Defining Emotions vs. Feelings
Dr. Anderson distinguishes emotions from subjective "feelings": emotions are internal brain states (alongside arousal, motivation, and sleep) that alter input-to-output processing, whereas feelings require self-reporting and are only measurable in humans. Unlike reflexes, emotional states exhibit persistence—the stimulus can end but the state continues—and generalization, where stress in one context (work) influences responses in unrelated contexts (family).
Neural Basis of Aggression
Anderson's lab, including Da Lin, used optogenetics to evoke aggression in mice by activating neurons in the ventromedial hypothalamus (VMH), later confirmed at NYU with Anna Gret Falconer. The VMH projects to approximately 30 different brain regions and receives input from about 30 regions, functioning as both an integrating "antenna" and broadcasting center. Optogenetically-elicited offensive aggression is rewarding—mice press levers to gain opportunities to fight subordinate males. Walter Hess won the Nobel Prize for identifying two aggression types in cats via hypothalamic stimulation: defensive rage (ears back, teeth bared, hissing) and predatory aggression (ears forward, batting at prey).
Hormones and Aggression
A key myth debunked: testosterone does not directly cause aggression.

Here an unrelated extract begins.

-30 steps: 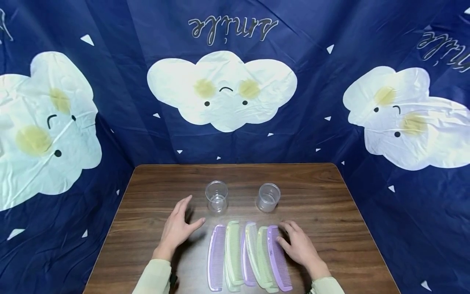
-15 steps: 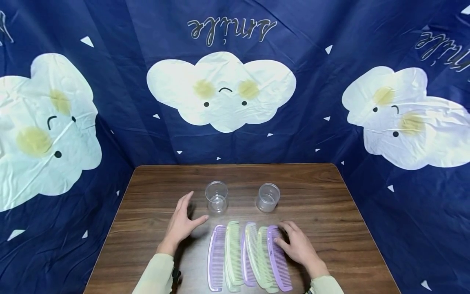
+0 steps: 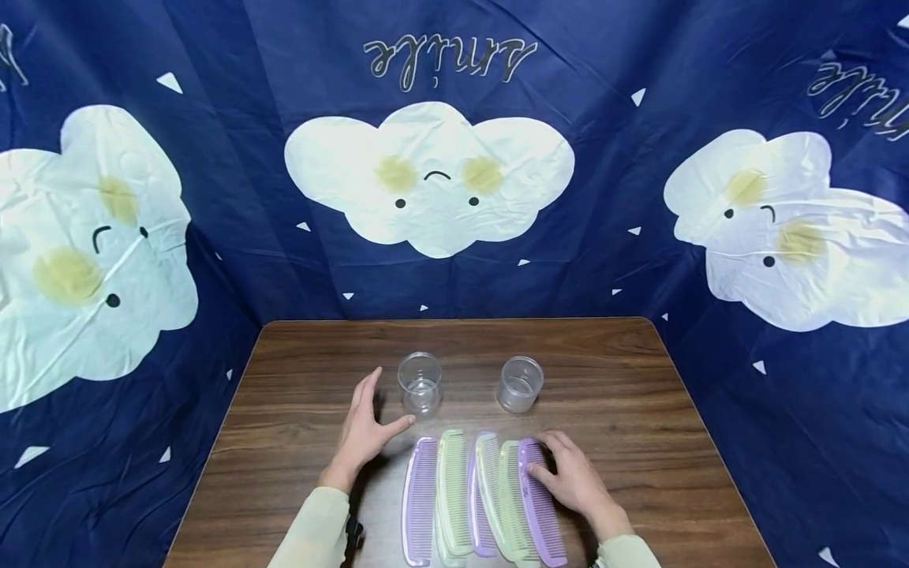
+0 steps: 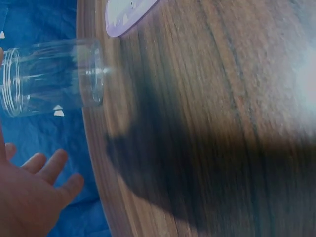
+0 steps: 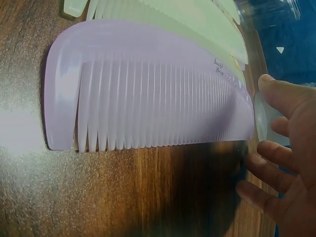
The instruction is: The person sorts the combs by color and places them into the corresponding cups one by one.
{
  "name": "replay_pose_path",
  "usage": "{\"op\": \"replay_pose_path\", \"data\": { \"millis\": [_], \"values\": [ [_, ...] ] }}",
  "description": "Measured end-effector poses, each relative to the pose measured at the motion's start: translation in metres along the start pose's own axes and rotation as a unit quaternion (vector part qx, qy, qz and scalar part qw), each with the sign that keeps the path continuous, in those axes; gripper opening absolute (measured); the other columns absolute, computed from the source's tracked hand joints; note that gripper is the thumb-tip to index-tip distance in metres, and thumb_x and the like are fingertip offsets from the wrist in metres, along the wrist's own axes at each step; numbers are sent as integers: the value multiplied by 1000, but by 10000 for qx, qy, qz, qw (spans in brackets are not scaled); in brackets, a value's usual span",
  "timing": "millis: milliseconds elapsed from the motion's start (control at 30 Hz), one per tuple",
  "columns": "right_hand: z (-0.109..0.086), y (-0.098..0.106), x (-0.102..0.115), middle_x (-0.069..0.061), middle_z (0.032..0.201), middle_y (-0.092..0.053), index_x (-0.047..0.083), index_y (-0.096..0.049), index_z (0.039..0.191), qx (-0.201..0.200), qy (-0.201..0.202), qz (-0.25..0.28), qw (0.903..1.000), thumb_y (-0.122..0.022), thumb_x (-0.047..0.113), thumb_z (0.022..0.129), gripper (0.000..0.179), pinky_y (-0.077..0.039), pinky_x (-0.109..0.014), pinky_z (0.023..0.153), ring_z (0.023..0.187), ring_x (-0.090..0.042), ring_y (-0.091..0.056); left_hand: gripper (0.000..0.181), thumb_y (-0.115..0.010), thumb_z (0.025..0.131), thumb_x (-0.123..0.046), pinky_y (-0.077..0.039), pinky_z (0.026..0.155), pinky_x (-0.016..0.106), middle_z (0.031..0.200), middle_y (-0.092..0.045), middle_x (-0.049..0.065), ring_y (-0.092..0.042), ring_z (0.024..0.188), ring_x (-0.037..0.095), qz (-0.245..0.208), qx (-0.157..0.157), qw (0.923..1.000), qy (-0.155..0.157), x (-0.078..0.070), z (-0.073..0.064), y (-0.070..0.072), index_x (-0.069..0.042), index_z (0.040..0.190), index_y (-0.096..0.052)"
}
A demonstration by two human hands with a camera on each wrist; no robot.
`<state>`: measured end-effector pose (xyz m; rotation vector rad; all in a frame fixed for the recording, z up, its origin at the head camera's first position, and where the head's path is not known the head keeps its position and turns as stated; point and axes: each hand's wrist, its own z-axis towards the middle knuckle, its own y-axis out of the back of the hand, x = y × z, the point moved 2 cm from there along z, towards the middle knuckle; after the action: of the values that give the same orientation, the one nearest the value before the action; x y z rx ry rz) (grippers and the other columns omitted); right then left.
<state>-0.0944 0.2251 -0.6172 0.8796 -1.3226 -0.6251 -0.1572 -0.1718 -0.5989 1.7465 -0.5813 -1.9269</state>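
My left hand (image 3: pixel 364 435) is spread, thumb apart from the fingers, just left of a taller clear plastic jar (image 3: pixel 419 379). In the left wrist view that jar (image 4: pixel 57 76) stands beyond the fingertips, with nothing in the hand. My right hand (image 3: pixel 578 481) is at the far end of the rightmost purple comb (image 3: pixel 537 497), its thumb overlapping the comb in the head view. In the right wrist view the loosely bent fingers (image 5: pixel 269 173) are apart around the end of this purple comb (image 5: pixel 138 44), not closed on it.
Purple and light green combs (image 3: pixel 454 489) lie side by side, some overlapping, between the hands. A shorter clear jar (image 3: pixel 520 386) stands behind them on the right. The wooden table (image 3: pixel 298 347) is backed by a dark blue cloth (image 3: pixel 454 284) with white clouds.
My left hand has moved right and forward, closer to the taller jar. The right thumb has shifted slightly left over the purple comb. Combs and jars keep their places.
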Motion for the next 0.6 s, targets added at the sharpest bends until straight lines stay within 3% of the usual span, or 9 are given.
{"op": "replay_pose_path", "data": {
  "millis": [233, 600],
  "values": [
    [1, 0, 1, -5, 135, -63, 10, -64, 135, 45, -47, 56, 10000, -84, 33, 85, 58, -51, -49, 109, 127, -27, -61, 118, -91, 72, -53, -39, 117, 62, 165, -28, 12, -38, 146, 39, -104, -27, 9999, -58, -3, 2, -5, -29, 164, -21],
    [1, -1, 3, -9, 134, -66, 8, -66, 133, 88, 220, -97, 9997, -87, 35, 81, 62, -49, -51, 110, 128, -31, -60, 118, -93, 71, -46, -38, 117, 62, 162, -31, 13, -42, 143, 42, -397, 35, 9989, -256, 2, 7, -6, -29, 163, -22]
  ]
}}
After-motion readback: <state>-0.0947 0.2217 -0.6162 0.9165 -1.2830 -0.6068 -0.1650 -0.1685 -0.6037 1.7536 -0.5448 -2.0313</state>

The molecular marker identifying VMH aggression-control neurons is the estrogen receptor, not testosterone-related. Ner Sha at Stanford showed that castrating a mouse eliminates fighting, but fighting can be rescued with either testosterone OR estrogen implants, completely bypassing testosterone. Many effects of testosterone are mediated by conversion to estrogen via aromatization (the aromatase enzyme). Aromatase inhibitors are widely used as adjuvant chemotherapy for breast cancer. Female mice only fight when nursing pups and become hyperaggressive during that window; Mongu Leu showed two distinct VMH subsets control fighting versus mating in females.
Mating vs. Aggression Neural Circuits
Activating mating neurons in the medial preoptic area (MPOA) during a male's attack causes it to stop fighting, start courting, and attempt to mount—termed "make love, not war" neurons, while VMH contains "make war, not love" neurons. Fear neurons in the upper VMH are hierarchically dominant over aggression; stimulating fear neurons during a fight immediately terminates it. The periaqueductal gray (PAG) acts as a switchboard routing information to different innate behaviors with topographic sectors where hypothalamic neurons project.
Social Isolation and Aggression
Social isolation increases aggressiveness across species (flies, mice, humans), and solitary confinement for violent prisoners is counterproductive. Moriel Zelikovsky at University of Salt Lake City found that 2 weeks of social isolation causes massive upregulation of tachykinin 2 in mouse brains (visible via green fluorescent protein tagging), responsible for increased aggression, fear, and anxiety. The drug osanertonant blocks tachykinin receptors and reverses all effects of social isolation (aggression, fear, anxiety) without sedation, allowing previously isolated aggressive mice to be safely returned to cage with siblings. Anderson is attempting to get pharmaceutical companies to test osanertonant for human social isolation or bereavement stress.
Body-Brain Connection in Emotion
The somatic marker hypothesis (Antonio Damasio, USC) suggests subjective feelings of emotion are partly associated with sensations in body parts like gut and heart. Emotion heat maps in popular books are based on subjective reports, not physiological measurements. Bidirectional brain-body communication is mediated by the sympathetic and parasympathetic systems, with the vagus nerve carrying both afferent (sensory) and efferent (motor) information. Recent research has begun decoding specific components of vagus nerve fibers, revealing labeled lines with high specificity for different organs. New tools are being developed to selectively turn on or off vagus nerve fiber subsets to study their effects on emotional behaviors.